**About this exercise:**
Write out nothing but the lines from the first line of the entries below through the line with "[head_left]"; no pictures go in.

Data items:
"""

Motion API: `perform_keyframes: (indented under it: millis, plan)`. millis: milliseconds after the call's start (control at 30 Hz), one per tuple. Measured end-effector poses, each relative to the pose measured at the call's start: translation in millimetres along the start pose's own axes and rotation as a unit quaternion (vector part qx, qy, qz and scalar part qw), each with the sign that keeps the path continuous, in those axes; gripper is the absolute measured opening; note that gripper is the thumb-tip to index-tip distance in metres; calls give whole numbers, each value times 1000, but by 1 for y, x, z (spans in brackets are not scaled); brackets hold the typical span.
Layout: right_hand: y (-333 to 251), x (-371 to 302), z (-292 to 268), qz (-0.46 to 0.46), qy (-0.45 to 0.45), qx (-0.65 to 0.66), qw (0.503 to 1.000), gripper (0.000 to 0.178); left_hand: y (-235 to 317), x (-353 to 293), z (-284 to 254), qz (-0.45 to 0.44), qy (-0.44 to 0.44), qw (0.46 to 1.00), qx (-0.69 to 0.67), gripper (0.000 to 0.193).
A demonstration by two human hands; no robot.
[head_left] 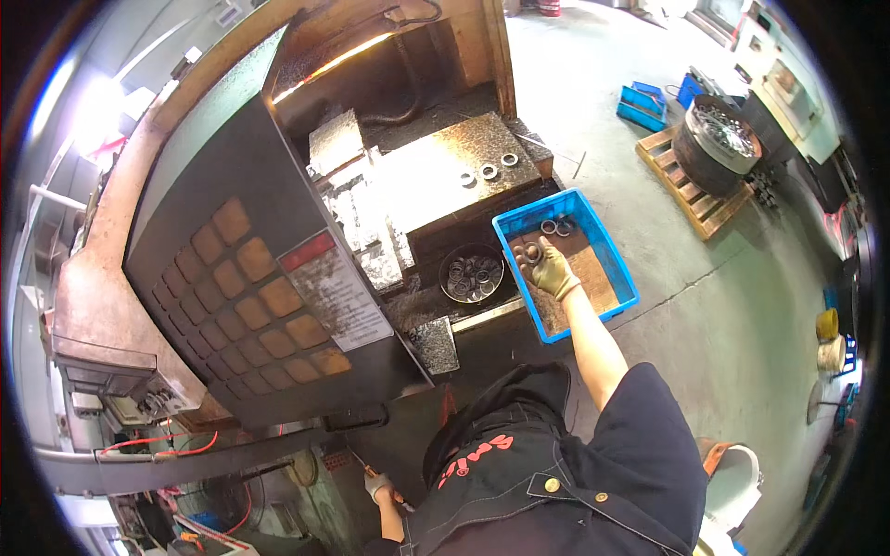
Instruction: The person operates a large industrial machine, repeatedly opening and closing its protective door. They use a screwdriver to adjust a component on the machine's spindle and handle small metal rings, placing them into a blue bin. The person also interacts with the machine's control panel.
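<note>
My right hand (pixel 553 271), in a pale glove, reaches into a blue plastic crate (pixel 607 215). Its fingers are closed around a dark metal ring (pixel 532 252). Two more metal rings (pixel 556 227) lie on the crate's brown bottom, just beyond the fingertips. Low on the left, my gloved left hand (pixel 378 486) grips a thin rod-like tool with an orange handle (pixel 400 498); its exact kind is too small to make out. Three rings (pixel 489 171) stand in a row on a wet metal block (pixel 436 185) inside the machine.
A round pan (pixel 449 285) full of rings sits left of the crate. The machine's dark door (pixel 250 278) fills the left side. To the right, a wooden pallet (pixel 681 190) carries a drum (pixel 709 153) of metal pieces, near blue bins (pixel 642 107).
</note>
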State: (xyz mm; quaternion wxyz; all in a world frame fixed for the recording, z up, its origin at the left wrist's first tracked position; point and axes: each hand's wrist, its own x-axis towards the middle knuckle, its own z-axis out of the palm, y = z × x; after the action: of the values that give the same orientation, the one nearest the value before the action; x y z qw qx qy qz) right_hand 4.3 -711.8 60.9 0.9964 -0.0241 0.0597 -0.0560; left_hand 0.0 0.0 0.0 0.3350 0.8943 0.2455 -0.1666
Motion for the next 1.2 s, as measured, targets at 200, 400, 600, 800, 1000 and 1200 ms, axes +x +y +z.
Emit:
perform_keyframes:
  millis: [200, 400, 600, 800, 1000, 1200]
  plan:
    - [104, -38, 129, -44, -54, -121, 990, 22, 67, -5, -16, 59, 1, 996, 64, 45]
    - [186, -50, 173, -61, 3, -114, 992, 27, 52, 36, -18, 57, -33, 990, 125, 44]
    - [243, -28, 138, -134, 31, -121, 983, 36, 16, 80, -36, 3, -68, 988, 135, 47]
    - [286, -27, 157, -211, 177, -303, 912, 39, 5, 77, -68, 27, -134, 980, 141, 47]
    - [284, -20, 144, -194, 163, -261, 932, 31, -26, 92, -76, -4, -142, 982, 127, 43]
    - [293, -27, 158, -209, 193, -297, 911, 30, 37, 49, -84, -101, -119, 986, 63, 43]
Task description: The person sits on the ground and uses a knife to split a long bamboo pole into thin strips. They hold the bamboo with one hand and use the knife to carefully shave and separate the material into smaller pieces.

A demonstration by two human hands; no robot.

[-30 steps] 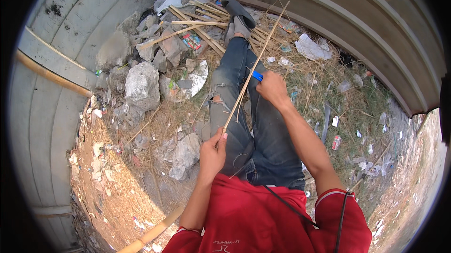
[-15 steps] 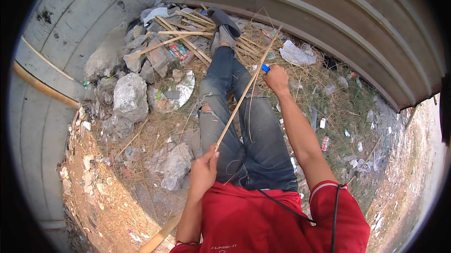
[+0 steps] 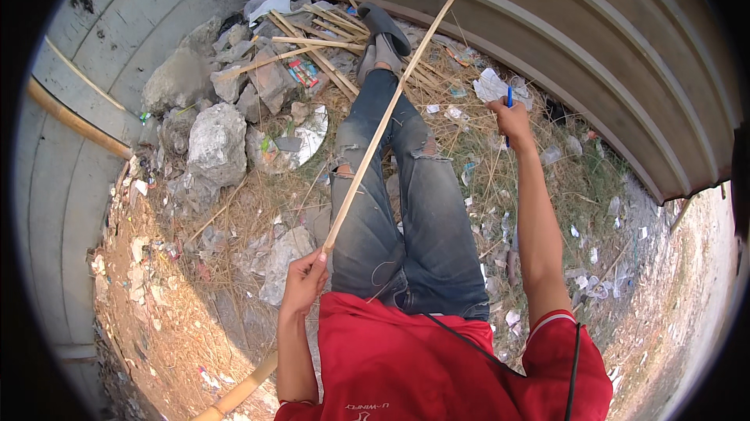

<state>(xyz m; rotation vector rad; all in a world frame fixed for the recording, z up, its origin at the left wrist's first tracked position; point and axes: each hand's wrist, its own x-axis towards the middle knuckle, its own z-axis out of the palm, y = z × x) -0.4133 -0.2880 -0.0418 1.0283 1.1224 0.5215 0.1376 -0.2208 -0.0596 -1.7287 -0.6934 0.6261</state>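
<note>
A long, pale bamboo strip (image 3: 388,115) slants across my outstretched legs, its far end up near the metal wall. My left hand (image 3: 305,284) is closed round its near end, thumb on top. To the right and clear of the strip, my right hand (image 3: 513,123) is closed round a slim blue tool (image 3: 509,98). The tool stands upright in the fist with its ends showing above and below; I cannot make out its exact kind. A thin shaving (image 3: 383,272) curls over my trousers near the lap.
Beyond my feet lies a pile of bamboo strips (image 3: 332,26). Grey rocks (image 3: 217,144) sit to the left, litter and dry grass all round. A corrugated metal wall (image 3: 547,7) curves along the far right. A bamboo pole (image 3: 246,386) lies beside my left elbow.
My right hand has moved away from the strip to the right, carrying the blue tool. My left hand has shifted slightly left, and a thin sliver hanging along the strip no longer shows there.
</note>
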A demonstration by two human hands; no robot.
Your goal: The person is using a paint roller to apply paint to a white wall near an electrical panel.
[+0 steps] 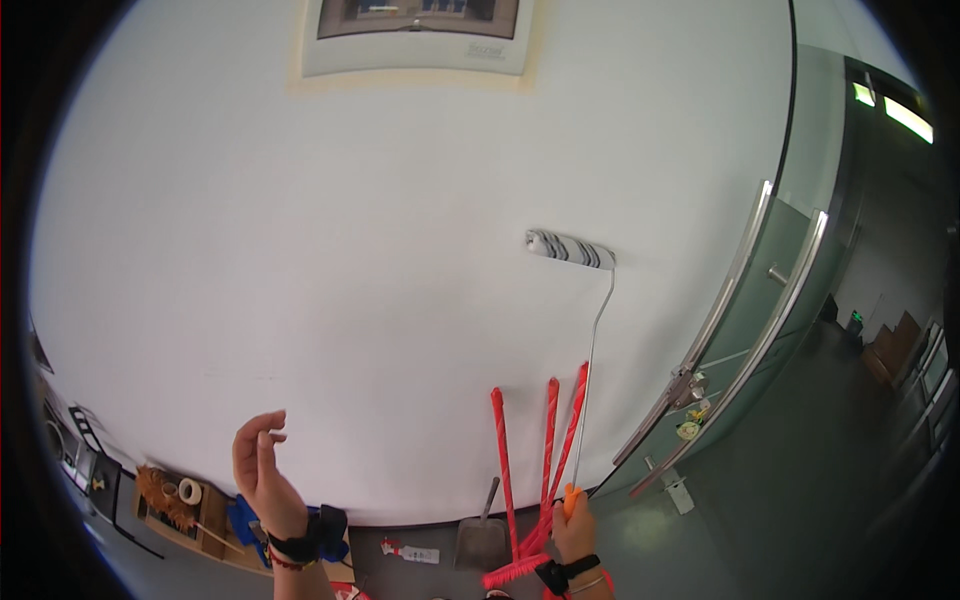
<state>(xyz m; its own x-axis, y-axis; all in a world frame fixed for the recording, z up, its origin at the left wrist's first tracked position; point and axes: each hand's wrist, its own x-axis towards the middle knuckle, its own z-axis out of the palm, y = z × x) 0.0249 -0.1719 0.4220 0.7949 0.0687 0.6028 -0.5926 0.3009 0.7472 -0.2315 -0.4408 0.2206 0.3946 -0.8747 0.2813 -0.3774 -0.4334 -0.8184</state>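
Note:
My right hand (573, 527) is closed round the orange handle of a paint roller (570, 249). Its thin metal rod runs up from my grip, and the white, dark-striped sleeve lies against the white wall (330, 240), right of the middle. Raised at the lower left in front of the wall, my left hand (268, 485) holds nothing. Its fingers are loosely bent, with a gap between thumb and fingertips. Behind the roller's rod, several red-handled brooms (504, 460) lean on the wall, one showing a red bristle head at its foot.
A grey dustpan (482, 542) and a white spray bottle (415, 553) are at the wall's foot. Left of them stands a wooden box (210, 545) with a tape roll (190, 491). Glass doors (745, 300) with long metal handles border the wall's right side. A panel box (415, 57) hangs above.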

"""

**Answer to this problem:**
Motion API: `perform_keyframes: (indented under it: millis, plan)`. millis: milliseconds after the call's start (control at 30 Hz), one per tuple. Measured end-effector poses, each relative to the pose measured at the call's start: translation in millimetres along the start pose's own axes and rotation as a unit quaternion (vector part qx, qy, qz and scalar part qw), each with the sign that keeps the path continuous, in those axes; gripper is the absolute measured opening; note that gripper is the thumb-tip to index-tip distance in metres; calls give whole numbers, each value times 1000, but by 1 for y, x, z (spans in brackets are not scaled); brackets hold the typical span.
Layout: right_hand: y (-333 to 251), x (-371 to 302), z (-292 to 268), qz (-0.46 to 0.46), qy (-0.45 to 0.45), qx (-0.65 to 0.66), qw (0.503 to 1.000), gripper (0.000 to 0.178); left_hand: y (-235 to 317), x (-353 to 293), z (-284 to 254), qz (-0.45 to 0.44), qy (-0.44 to 0.44), qw (0.46 to 1.00), qx (-0.69 to 0.67), gripper (0.000 to 0.193).
A demonstration by two human hands; no robot.
[head_left] 

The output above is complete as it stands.